## PROBLEM TO SOLVE:
Omit the pictures and reproduce the rest of the listing exactly.

## RECORDED DATA:
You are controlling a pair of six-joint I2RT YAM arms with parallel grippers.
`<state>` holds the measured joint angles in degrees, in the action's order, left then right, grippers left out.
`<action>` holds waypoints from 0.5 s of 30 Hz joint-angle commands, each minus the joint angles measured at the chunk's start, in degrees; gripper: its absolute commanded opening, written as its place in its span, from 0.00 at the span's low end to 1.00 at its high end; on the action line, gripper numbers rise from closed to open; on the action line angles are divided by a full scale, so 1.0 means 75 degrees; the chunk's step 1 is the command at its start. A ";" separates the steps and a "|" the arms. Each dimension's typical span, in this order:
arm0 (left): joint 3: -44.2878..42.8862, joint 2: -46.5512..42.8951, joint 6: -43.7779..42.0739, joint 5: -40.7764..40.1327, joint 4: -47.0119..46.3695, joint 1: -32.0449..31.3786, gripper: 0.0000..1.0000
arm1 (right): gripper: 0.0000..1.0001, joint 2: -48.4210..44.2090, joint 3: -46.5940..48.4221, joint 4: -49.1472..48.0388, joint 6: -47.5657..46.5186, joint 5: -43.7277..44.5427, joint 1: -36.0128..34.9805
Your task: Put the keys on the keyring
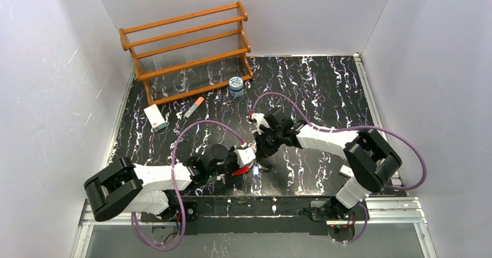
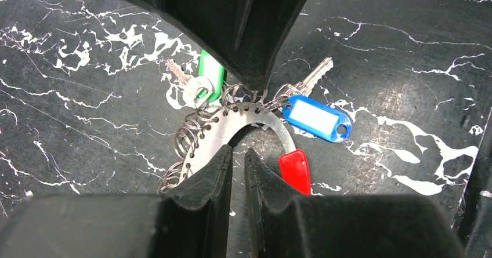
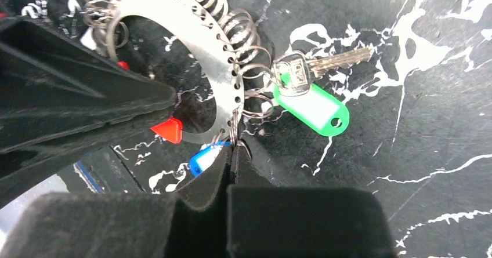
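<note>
- black marbled table (image 1: 325, 84), wooden rack (image 1: 185, 43) at its far-left end
- left gripper (image 2: 238, 153) clamped on the silver band of the keyring (image 2: 217, 133), low over the table's near middle
- right gripper (image 3: 234, 151) clenched tight on a wire loop at the keyring's rim
- green-tagged key (image 3: 313, 110) and blue-tagged key (image 2: 316, 119) lie on the table, touching the keyring's loops

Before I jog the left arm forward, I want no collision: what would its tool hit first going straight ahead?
The keyring: its metal band sits right at the tips of the left tool, seemingly pinched there. Directly beyond it is the right tool.
</note>
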<state>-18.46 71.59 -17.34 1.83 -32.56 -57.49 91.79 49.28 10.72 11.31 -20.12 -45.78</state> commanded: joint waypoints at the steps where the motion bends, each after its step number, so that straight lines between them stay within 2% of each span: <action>1: -0.0090 -0.0397 0.0175 -0.0046 -0.0048 -0.0022 0.13 | 0.01 -0.0879 0.0288 0.0007 -0.0695 -0.0351 -0.0037; 13: -0.0078 -0.1661 0.0205 0.0009 -0.0041 -0.0023 0.17 | 0.01 -0.2251 -0.0469 -0.1246 -0.2680 -0.0761 -0.0037; 15: -0.0028 -0.1834 0.0162 0.0168 -0.0059 -0.0024 0.21 | 0.01 -0.2395 -0.0524 -0.1321 -0.2876 -0.0859 -0.0037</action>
<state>-18.46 60.75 -15.99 1.91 -32.56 -57.49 76.64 46.06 5.45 -4.32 -23.99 -45.78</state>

## SOLUTION TO THE PROBLEM:
You are controlling a pair of six-joint I2RT YAM arms with parallel grippers.
`<state>` holds the measured joint angles in degrees, in the action's order, left then right, grippers left out.
`<action>` holds waypoints from 0.5 s of 30 Hz joint-angle commands, each minus the joint angles measured at the chunk's start, in degrees; gripper: its absolute commanded opening, written as its place in its span, from 0.00 at the span's low end to 1.00 at its high end; on the action line, gripper numbers rise from closed to open; on the action line angles are divided by a full scale, so 1.0 means 75 degrees; the chunk's step 1 is the command at its start. A ";" separates the steps and a "|" the arms. Each dimension's typical span, in this order:
arm0 (left): joint 3: -44.2878..42.8862, joint 2: -46.5512..42.8951, joint 6: -43.7779..42.0739, joint 5: -40.7764..40.1327, joint 4: -47.0119..46.3695, joint 1: -32.0449..31.3786, gripper: 0.0000..1.0000
arm1 (right): gripper: 0.0000..1.0001, joint 2: -48.4210..44.2090, joint 3: -46.5940..48.4221, joint 4: -49.1472..48.0388, joint 6: -47.5657..46.5186, joint 5: -43.7277..44.5427, joint 1: -36.0128..34.9805
Your task: Put the keys on the keyring
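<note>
- black marbled table (image 1: 325, 84), wooden rack (image 1: 185, 43) at its far-left end
- left gripper (image 2: 238, 153) clamped on the silver band of the keyring (image 2: 217, 133), low over the table's near middle
- right gripper (image 3: 234, 151) clenched tight on a wire loop at the keyring's rim
- green-tagged key (image 3: 313, 110) and blue-tagged key (image 2: 316, 119) lie on the table, touching the keyring's loops

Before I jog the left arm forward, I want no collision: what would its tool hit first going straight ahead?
The keyring: its metal band sits right at the tips of the left tool, seemingly pinched there. Directly beyond it is the right tool.
</note>
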<state>-18.46 71.59 -17.34 1.83 -32.56 -57.49 91.79 49.28 10.72 11.31 -20.12 -45.78</state> commanded: joint waypoints at the steps where the motion bends, each after its step number, so that straight lines between them stay within 2% of each span: <action>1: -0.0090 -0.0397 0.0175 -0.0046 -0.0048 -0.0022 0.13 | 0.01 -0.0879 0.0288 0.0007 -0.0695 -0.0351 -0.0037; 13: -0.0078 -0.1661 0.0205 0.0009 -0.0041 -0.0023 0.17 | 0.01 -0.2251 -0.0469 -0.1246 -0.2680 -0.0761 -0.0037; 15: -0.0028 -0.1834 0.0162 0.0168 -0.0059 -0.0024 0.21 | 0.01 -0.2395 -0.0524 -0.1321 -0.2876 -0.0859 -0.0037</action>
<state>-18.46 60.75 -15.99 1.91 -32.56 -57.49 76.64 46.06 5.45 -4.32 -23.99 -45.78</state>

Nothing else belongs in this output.